# [WHAT THE TASK ASKS]
Retype the whole listing exactly.

********

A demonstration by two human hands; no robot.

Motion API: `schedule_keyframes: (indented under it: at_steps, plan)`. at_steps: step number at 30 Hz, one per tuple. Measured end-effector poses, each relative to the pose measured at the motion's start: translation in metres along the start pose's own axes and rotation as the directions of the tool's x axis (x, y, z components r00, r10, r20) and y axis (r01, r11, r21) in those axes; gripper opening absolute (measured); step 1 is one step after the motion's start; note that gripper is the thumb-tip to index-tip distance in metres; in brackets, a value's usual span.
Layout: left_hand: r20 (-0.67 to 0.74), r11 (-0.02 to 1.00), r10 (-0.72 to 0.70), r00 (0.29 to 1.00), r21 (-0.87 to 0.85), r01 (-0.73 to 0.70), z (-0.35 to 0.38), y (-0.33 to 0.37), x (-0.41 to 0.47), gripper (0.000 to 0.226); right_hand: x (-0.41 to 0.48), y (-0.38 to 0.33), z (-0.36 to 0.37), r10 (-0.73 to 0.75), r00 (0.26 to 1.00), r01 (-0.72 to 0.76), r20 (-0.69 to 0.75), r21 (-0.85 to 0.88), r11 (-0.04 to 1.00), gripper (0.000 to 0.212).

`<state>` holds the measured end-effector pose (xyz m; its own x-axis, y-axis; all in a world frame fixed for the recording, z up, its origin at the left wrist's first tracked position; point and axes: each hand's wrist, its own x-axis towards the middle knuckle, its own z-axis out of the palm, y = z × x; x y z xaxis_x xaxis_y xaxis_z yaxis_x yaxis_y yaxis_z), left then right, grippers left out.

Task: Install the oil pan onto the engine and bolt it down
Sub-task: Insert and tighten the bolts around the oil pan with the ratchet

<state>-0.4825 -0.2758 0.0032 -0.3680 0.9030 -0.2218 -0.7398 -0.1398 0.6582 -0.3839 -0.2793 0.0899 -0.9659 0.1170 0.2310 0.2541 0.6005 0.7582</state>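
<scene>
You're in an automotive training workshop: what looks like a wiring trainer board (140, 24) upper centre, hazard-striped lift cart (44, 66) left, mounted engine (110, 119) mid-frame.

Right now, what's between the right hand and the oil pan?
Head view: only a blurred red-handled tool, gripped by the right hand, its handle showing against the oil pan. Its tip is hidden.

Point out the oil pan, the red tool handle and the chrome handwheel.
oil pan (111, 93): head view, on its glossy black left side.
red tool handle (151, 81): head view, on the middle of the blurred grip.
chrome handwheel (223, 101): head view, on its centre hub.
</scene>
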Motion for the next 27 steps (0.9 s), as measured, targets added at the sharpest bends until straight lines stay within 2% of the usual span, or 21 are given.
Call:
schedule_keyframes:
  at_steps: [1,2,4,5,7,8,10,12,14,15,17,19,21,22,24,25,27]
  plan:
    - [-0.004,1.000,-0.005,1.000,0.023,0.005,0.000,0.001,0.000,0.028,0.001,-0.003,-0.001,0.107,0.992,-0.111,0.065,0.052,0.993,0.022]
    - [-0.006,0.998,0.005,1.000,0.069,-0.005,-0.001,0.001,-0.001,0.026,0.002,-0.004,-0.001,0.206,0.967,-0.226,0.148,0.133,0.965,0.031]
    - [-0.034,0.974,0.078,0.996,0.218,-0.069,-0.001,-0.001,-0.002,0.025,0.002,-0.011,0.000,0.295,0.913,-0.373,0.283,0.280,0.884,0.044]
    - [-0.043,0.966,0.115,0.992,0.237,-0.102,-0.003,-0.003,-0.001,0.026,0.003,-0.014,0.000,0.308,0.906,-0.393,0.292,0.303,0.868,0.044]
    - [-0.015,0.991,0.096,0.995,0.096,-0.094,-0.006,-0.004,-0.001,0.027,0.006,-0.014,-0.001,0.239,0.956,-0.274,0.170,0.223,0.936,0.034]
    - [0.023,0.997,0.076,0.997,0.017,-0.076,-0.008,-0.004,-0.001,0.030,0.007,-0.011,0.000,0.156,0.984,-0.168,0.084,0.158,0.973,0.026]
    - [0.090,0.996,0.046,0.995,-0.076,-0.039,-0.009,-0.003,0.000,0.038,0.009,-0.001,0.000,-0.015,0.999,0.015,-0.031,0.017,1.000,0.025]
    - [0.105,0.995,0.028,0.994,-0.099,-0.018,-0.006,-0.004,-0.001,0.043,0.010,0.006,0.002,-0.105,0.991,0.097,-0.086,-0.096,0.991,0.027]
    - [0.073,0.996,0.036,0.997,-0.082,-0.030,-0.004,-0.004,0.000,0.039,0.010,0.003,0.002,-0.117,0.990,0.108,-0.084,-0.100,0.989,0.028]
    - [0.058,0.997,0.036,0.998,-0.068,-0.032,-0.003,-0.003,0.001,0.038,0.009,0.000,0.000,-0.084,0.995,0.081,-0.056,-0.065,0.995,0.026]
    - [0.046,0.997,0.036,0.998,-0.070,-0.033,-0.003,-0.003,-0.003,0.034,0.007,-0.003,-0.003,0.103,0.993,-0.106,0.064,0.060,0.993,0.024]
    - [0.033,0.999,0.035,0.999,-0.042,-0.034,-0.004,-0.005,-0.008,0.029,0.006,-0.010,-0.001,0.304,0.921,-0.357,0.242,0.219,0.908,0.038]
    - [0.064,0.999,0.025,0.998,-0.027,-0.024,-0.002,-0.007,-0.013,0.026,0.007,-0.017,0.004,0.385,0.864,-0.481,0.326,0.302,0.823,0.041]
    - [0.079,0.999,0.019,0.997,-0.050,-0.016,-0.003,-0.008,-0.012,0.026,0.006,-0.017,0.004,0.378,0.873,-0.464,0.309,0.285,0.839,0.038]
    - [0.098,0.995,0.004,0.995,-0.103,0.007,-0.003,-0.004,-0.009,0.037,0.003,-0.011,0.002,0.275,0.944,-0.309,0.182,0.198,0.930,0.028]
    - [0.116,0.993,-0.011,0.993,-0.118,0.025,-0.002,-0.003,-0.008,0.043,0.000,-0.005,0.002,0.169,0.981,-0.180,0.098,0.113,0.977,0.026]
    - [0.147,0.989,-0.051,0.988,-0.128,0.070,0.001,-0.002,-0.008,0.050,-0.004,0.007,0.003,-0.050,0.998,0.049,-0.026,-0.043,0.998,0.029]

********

# [TASK RESPONSE]
A demonstration by two human hands; no robot.

Motion API: `schedule_keyframes: (indented under it: at_steps, plan)`. at_steps: step number at 30 Hz, one per tuple. Measured end-effector poses, each relative to the pose measured at the motion's start: translation in metres along the start pose's own axes and rotation as the directions of the tool's x axis (x, y, z components r00, r10, r20) and y axis (r01, r11, r21) in those axes; gripper opening absolute (measured); step 1 is one step after the motion's start; note that gripper is the thumb-tip to index-tip distance in metres; in brackets, a value's usual span.
Layout: left_hand: r20 (-0.67 to 0.74), r11 (-0.02 to 1.00), r10 (-0.72 to 0.70), r00 (0.29 to 1.00), r21 (-0.87 to 0.85), r01 (-0.73 to 0.70), z (-0.35 to 0.38), y (-0.33 to 0.37), x (-0.41 to 0.47), gripper (0.000 to 0.226); right_hand: x (-0.41 to 0.48), y (-0.38 to 0.33), z (-0.36 to 0.37), r10 (-0.73 to 0.75), r00 (0.26 to 1.00), r01 (-0.72 to 0.76), r20 (-0.69 to 0.75), r21 (-0.85 to 0.88), r11 (-0.04 to 1.00), gripper (0.000 to 0.212).

`<state>` holds the measured end-effector pose (xyz m; its own x-axis, y-axis; all in a world frame fixed for the recording, z up, its origin at the left wrist's first tracked position; point and axes: each hand's wrist, its own x-axis towards the middle knuckle, its own z-axis out of the palm, y = z × x; x y z xaxis_x xaxis_y xaxis_z yaxis_x yaxis_y yaxis_z), left then right, grippers left out.

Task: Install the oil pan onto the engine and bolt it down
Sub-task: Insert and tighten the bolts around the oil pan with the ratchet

<state>-0.4825 -0.2758 0.0032 -0.3680 0.9030 -0.2218 -0.7398 -0.1398 0.6582 -0.3839 -0.2793 0.0899 -0.9659 0.1170 0.2310 0.2541 0.6005 0.7582</state>
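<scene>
You're in an automotive training workshop: what looks like a wiring trainer board (140, 24) upper centre, hazard-striped lift cart (44, 66) left, mounted engine (110, 119) mid-frame.

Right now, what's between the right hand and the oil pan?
Head view: only a blurred red-handled tool, gripped by the right hand, its handle showing against the oil pan. Its tip is hidden.

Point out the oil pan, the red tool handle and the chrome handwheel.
oil pan (111, 93): head view, on its glossy black left side.
red tool handle (151, 81): head view, on the middle of the blurred grip.
chrome handwheel (223, 101): head view, on its centre hub.
</scene>
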Motion for the next 27 steps (0.9 s), as measured, targets added at the sharpest bends until straight lines stay within 2% of the usual span, or 21 are given.
Call:
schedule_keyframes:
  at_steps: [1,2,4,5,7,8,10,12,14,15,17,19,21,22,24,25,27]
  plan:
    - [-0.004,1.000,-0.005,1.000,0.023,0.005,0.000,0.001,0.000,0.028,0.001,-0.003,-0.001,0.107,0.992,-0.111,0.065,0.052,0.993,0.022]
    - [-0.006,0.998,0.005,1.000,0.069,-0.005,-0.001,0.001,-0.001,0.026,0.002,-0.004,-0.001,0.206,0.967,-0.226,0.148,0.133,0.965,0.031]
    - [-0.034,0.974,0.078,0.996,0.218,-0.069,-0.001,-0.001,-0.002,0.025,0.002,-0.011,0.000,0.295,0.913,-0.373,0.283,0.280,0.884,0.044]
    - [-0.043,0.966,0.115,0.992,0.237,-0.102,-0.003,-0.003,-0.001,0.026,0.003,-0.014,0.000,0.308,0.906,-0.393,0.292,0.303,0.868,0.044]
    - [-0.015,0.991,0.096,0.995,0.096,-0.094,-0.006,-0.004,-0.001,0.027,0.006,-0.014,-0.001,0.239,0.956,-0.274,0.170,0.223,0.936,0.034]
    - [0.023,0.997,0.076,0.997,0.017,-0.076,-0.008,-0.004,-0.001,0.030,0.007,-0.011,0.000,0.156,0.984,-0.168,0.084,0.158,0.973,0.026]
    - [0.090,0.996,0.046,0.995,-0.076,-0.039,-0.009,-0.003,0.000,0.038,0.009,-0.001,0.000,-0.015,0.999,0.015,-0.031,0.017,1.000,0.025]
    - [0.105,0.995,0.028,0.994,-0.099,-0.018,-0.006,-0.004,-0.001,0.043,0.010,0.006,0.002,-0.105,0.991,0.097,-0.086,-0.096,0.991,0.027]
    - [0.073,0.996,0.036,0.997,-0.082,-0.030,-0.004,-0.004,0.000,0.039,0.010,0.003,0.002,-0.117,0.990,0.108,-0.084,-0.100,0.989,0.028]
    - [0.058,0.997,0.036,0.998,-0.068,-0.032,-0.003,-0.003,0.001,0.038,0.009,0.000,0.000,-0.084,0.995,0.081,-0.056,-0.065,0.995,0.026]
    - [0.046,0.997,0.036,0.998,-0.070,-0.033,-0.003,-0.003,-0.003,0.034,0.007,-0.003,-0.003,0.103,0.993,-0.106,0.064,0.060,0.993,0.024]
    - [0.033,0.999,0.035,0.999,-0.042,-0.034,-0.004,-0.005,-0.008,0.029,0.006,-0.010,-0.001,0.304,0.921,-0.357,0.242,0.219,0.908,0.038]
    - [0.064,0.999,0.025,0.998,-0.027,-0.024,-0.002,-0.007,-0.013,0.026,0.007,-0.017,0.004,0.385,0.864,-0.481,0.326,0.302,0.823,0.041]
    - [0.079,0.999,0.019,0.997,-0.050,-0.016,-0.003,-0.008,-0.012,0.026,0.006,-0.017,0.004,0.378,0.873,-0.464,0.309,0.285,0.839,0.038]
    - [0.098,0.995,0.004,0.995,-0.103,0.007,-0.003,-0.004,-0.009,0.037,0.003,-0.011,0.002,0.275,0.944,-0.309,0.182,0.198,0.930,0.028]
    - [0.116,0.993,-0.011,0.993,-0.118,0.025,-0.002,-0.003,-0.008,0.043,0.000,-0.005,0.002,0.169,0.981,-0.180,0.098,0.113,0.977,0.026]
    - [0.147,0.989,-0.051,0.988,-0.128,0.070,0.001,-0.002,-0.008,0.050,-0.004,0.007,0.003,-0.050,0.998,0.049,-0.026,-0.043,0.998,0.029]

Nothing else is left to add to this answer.